5.2 Political Economy: AI and Democracy
Finally, Daron Acemoglu and co-authors explore the intersection of AI and politics in "AI and Social Media: A Political Economy Perspective" (June 2025, cited in late 2025 literature) [33]. They identify mechanisms by which AI-driven social media platforms can distort democratic discourse through the "digital ads channel" and the "social media channel." This research suggests that the concentration of AI power is not just an economic threat but a threat to democratic stability, necessitating governance structures that enforce transparency and accountability.
5.3 Regional Responses
The global policy response is fragmenting along regional lines, as evidenced by specific summit declarations:
- Africa: The "Cotonou Declaration" (November 2025) from the Regional Summit on Digital Transformation in Western and Central Africa emphasizes AI as a driver of inclusive growth but demands investments in digital infrastructure to prevent the region from being left behind [34].
- Middle East: The IMF's selected issues paper on Qatar highlights the country's active preparation and "AI readiness," suggesting that resource-rich nations are attempting to buy their way into the AI tier [35].
Conclusion: The Era of Fracture
The economic research of October and November 2025 dismantles the simplistic narratives of "AI boom" or "AI doom." Instead, it reveals a complex reality of fracture and divergence.
We are witnessing a Labor Fracture, where the entry-level rung of the career ladder is being automated, protecting incumbents while displacing youth. We are witnessing a Market Fracture, where downstream agents promise efficiency while upstream monopolies consolidate control.
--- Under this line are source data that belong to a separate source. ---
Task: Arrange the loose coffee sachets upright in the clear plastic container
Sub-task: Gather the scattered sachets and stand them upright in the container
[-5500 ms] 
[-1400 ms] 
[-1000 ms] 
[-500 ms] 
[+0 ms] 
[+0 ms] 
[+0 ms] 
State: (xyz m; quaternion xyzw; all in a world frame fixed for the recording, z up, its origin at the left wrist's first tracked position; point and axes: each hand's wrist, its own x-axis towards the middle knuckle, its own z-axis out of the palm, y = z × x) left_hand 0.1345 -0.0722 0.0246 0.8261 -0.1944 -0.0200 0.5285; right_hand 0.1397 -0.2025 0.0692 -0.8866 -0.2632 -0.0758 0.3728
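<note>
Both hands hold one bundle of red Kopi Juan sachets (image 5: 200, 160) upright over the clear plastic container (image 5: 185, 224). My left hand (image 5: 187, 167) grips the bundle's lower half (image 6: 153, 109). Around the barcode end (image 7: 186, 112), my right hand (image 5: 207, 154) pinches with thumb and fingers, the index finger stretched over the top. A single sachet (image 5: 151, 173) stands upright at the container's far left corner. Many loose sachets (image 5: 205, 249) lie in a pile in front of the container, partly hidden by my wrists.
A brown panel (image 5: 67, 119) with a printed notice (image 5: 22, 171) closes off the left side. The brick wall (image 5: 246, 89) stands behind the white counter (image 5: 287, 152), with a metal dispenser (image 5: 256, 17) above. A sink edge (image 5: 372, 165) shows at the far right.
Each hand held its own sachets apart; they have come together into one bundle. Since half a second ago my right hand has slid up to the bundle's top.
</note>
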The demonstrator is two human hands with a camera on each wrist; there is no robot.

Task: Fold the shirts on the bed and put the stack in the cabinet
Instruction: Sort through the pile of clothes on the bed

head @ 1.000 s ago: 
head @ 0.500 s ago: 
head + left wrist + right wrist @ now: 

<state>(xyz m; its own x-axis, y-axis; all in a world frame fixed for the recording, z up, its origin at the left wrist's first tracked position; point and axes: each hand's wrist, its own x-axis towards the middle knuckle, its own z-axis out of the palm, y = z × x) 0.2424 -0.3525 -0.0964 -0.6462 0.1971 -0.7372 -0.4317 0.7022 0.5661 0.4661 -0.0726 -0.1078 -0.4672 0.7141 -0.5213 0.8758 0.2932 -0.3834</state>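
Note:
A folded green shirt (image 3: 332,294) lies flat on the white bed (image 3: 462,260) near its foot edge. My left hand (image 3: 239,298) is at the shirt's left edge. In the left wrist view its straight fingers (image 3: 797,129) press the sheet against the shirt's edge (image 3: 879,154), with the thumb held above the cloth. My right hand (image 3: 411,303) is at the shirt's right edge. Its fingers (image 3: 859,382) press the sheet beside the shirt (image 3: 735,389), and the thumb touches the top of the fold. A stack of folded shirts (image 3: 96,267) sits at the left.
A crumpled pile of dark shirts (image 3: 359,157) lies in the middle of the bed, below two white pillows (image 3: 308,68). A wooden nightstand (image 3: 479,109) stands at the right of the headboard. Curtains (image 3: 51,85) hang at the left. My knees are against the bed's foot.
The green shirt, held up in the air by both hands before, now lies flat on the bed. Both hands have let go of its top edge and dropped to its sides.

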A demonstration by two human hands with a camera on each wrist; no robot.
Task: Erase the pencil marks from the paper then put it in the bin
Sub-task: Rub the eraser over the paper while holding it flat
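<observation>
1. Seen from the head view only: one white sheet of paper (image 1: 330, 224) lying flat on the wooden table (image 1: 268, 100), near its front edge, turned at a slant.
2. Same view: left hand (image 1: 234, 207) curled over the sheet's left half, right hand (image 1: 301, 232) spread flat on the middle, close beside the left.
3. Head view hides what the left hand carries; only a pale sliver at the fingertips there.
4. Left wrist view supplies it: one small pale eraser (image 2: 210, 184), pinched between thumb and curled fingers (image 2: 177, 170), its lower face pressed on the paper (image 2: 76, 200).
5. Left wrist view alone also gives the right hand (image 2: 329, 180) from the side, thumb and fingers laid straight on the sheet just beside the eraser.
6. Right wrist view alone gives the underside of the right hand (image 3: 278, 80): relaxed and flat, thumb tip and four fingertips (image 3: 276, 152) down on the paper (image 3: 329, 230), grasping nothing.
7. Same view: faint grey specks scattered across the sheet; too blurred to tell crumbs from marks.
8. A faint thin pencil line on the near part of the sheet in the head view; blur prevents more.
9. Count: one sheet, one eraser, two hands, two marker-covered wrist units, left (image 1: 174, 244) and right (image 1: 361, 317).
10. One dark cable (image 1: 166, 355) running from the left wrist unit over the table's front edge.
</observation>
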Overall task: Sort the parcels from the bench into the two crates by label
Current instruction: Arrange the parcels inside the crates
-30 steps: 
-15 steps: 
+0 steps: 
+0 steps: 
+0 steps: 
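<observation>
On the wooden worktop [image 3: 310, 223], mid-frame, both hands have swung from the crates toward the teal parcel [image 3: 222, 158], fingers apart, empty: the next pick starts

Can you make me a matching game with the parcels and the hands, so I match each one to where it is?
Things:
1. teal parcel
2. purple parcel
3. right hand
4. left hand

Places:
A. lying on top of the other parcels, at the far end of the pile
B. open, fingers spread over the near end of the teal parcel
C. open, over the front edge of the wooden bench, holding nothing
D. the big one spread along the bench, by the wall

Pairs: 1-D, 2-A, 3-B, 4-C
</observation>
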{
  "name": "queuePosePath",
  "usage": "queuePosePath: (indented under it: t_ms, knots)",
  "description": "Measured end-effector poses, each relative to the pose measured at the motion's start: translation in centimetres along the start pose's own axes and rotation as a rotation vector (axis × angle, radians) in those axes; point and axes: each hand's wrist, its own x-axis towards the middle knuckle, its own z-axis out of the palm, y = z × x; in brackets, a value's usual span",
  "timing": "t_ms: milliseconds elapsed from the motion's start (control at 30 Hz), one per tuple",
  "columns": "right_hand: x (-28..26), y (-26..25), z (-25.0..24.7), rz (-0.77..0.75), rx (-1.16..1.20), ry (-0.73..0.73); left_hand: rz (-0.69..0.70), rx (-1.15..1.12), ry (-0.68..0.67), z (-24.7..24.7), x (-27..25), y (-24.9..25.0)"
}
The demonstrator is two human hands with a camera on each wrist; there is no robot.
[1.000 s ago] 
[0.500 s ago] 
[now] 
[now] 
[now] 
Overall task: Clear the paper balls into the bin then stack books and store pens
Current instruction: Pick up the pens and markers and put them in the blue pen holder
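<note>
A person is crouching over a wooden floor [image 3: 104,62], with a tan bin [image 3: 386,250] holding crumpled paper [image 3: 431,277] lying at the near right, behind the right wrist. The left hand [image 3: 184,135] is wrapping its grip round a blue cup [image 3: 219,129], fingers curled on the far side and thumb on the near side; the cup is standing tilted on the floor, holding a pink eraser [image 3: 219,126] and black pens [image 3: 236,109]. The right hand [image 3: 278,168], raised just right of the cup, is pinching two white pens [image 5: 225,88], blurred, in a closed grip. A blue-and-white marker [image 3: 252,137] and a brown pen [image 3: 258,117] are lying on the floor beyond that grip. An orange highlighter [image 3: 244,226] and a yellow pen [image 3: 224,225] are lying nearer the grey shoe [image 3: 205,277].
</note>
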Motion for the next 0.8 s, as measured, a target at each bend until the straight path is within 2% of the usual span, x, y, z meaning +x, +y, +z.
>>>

And we are witnessing a Global Fracture, where the "intelligence dividend" risks being captured by a few dominant nations and firms, leaving the rest of the world to grapple with the fallout of displacement and rent extraction.
The "State of AI" in late 2025 is thus defined by a race. It is a race between the deflation of intelligence costs (which expands possibility) and the concentration of market power (which restricts it). It is a race between the augmentation of experienced workers and the obsolescence of the training pipeline. The outcome of this race will not be determined by the technology alone, but by the policy choices made in the coming year—on antitrust, on education, and on the fundamental design of the digital economy.